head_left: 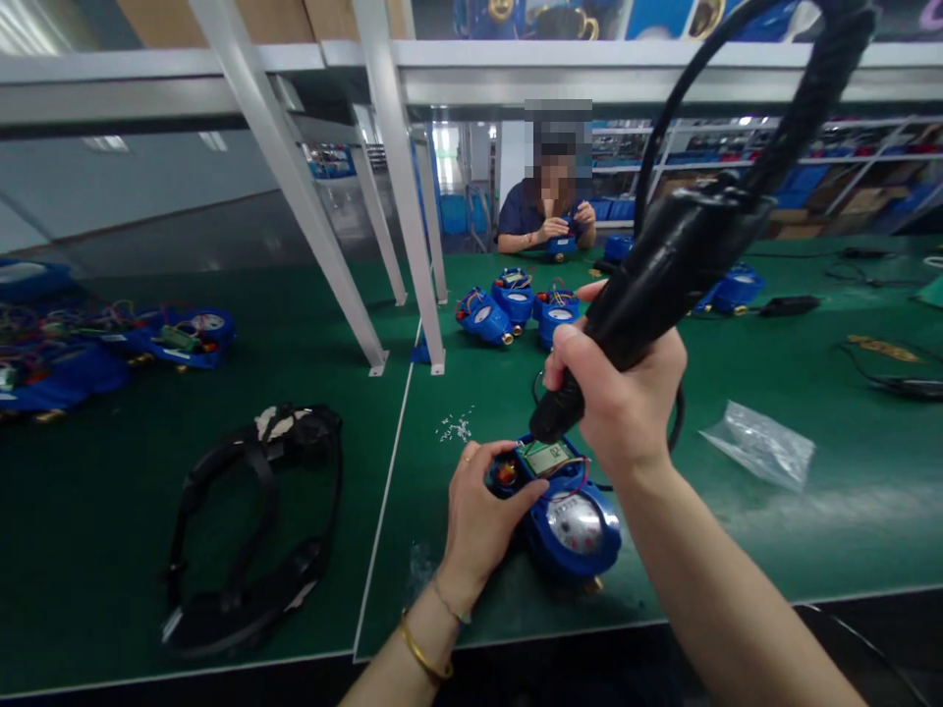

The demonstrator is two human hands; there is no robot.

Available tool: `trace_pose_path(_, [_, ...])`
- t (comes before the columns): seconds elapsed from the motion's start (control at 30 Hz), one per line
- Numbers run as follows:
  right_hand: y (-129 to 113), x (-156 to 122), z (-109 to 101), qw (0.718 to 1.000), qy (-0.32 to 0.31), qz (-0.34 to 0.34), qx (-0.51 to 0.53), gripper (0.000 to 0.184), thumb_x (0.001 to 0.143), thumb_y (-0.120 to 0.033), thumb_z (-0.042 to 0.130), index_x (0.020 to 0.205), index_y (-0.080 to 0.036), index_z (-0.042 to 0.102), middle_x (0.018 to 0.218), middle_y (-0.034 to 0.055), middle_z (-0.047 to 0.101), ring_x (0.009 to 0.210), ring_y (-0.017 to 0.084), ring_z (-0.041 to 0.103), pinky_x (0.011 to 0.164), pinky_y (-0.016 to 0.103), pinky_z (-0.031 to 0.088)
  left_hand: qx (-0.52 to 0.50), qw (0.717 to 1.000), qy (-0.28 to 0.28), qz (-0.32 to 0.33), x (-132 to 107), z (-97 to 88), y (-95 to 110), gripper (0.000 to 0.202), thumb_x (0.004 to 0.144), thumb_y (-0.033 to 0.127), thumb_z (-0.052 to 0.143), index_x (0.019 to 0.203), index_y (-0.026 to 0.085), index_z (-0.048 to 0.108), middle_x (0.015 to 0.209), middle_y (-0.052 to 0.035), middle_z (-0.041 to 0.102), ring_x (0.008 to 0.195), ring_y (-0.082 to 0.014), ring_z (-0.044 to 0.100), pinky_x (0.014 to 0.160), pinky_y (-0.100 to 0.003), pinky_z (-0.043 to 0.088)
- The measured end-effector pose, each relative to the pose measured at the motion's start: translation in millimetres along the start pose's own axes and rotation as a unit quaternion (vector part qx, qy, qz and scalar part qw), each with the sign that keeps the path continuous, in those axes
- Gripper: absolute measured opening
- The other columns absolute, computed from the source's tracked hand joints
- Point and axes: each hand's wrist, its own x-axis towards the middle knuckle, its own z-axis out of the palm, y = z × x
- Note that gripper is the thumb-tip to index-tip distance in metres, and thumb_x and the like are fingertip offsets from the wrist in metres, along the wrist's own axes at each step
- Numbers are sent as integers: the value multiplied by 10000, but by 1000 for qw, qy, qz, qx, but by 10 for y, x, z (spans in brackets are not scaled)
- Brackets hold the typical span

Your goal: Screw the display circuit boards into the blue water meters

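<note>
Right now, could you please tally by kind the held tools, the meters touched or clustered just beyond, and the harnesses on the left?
Tools: 1, in the right hand
Meters: 4 (1 at the left hand, 3 clustered beyond)
Harnesses: 1
Total: 6

This is a factory assembly workshop. A long, flat green worktop carries slim white metal posts beneath a white metal shelf. On it lies an opened blue plastic meter with a round dial and exposed wires; several similar blue meters are grouped farther back. A black cylindrical corded tool is held above the opened one, a co-worker handles a blue unit across the way, and stocked storage racks line the background.
</note>
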Motion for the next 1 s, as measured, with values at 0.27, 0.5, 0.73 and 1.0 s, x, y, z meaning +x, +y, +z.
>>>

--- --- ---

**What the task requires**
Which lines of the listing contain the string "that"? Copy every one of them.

**Result of the exercise**
- The measured end-effector pose, each relative to the pose measured at the motion's start: translation in millimetres along the start pose's own axes and rotation as a unit quaternion (vector part qx, qy, qz and scalar part qw), each with the sign that keeps the path continuous, in those axes
- Note that gripper is the thumb-tip to index-tip distance in metres, and thumb_x and the like are fingertip offsets from the wrist in metres, along the wrist's own axes at each step

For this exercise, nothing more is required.